上諏訪のお婆
どんな伝承か
上諏訪の山手にある岡村の南沢に、太郎兵衛婆さという老女が住んでいた。ある日、霧が峰近くの山へ薪を採りに行くと、どこからか天狗が現れた。婆さがおびえていると、天狗は懐から手紙を取り出し、向こうの山にいる天狗のもとへ届けてほしいと頼んだ。言われたとおり目を閉じると、体が軽く浮くように感じ、気づくと別の天狗の前にいた。その天狗は手紙を読み、上諏訪はいま火祭りの最中で大火事だが、お前の家だけは残しておいたと告げた。
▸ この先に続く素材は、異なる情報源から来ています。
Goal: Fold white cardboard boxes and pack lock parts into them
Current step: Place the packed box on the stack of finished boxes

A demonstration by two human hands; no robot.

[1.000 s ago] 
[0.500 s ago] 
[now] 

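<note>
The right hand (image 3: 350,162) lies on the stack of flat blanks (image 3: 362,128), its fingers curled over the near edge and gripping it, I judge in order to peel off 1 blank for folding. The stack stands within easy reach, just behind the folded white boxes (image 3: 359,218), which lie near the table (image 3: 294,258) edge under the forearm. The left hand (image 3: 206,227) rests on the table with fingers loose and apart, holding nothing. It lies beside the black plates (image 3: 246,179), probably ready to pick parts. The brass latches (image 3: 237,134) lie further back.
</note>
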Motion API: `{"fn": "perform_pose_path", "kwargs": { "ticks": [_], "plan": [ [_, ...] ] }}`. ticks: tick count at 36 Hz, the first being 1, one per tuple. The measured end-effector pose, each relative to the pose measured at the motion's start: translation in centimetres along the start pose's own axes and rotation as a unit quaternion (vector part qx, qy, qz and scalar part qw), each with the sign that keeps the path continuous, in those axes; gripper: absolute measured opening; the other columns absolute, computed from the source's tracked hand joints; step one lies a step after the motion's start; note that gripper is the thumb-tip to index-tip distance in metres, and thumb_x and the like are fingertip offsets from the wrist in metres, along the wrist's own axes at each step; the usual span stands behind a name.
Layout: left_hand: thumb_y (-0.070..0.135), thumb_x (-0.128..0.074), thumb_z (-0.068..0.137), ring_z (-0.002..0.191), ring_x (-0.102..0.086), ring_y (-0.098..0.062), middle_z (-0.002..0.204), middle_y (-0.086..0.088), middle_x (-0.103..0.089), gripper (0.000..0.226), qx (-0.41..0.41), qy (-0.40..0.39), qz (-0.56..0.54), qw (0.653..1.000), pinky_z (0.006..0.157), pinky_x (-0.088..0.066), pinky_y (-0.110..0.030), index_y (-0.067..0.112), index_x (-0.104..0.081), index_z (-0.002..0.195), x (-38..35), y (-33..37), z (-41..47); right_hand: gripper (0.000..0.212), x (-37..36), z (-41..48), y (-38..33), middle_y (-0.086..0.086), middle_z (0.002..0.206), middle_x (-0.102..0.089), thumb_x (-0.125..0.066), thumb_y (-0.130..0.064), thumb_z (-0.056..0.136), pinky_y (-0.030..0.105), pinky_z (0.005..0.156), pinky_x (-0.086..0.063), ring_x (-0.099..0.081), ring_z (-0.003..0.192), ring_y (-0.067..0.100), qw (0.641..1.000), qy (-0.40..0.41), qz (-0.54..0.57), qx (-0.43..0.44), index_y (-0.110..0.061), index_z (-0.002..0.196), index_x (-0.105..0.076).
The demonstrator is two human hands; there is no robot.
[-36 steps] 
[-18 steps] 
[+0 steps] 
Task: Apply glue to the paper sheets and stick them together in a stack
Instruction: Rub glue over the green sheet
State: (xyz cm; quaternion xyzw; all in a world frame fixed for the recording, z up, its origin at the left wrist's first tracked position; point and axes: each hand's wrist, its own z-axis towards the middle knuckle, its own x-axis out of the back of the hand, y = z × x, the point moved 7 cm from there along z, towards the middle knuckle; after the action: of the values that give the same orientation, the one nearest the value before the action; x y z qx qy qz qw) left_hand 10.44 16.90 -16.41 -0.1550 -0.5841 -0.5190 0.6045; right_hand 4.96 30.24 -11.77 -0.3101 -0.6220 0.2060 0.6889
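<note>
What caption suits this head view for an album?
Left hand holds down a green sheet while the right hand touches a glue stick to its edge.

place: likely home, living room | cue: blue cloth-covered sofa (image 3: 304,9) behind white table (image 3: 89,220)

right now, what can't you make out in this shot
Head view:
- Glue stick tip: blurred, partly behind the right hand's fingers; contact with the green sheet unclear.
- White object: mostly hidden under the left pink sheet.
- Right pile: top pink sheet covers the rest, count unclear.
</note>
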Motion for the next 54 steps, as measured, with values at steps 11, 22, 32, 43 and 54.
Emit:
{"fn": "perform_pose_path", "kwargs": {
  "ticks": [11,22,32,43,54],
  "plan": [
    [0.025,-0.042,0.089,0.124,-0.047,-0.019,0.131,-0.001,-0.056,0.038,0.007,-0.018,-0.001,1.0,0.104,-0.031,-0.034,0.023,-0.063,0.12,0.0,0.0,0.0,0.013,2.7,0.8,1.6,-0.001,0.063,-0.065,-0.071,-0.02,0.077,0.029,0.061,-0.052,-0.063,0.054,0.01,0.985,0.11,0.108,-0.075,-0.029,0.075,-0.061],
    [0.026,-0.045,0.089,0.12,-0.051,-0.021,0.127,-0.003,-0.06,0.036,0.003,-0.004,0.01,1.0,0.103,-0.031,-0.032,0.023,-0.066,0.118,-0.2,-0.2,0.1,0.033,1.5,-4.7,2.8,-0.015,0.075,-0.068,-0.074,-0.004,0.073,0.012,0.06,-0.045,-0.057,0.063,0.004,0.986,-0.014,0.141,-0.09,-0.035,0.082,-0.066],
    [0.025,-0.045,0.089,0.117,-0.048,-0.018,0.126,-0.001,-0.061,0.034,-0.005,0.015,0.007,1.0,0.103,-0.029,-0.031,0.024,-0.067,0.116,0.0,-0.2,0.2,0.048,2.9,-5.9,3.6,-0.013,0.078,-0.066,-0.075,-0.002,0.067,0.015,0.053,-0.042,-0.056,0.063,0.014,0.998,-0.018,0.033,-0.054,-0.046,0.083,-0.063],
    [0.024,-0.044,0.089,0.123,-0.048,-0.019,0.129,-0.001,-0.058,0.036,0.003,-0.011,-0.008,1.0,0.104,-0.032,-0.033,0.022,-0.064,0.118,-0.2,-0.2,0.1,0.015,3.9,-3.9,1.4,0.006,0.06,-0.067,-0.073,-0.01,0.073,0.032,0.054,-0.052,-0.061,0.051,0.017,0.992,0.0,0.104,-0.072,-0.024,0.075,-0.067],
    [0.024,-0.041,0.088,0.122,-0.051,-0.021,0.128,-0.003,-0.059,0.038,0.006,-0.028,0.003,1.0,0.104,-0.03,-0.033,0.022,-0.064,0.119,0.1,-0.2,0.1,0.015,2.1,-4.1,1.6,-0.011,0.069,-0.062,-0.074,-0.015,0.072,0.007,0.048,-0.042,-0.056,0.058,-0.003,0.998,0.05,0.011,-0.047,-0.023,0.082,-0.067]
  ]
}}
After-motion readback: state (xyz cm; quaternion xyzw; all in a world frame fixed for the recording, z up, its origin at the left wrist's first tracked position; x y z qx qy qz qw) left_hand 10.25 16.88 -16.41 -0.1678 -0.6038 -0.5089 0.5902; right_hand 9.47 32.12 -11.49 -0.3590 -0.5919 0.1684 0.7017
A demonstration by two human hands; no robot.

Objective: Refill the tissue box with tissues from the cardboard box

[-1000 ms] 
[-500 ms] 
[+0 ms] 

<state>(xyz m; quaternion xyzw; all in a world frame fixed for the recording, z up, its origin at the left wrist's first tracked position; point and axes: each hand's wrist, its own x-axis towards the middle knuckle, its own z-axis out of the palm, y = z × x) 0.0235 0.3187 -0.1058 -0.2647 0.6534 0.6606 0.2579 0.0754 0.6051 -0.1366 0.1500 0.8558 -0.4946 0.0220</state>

婆さが急いで戻ると村はすっかり焼けていたが、なぜか彼女の家だけは風向きが変わって焼け残っていたという。
※伝承地の場所は必ずしも正確ではありません
出典の文献について
河童・天狗・妖怪――民俗随筆(武田静澄・武田静澄・民俗随筆・昭和)
武田静澄『河童・天狗・妖怪―民俗随筆』。全国の妖怪伝承を天狗・河童・ざしき童子・妖怪心理の四部で随筆風に集成する。天狗篇では天狗の団扇・誕生、祈禱くらべ、天狗に憑かれた女、幻術つかい、神かくし、天狗にさらわれた人々(お庭番のゆくえ・天から降った男・ふたり夫・天狗六兵衛・おかんの末路)、神かくしにあう心理、ぐひん餅と山荒れ、天狗の相撲場などを収める。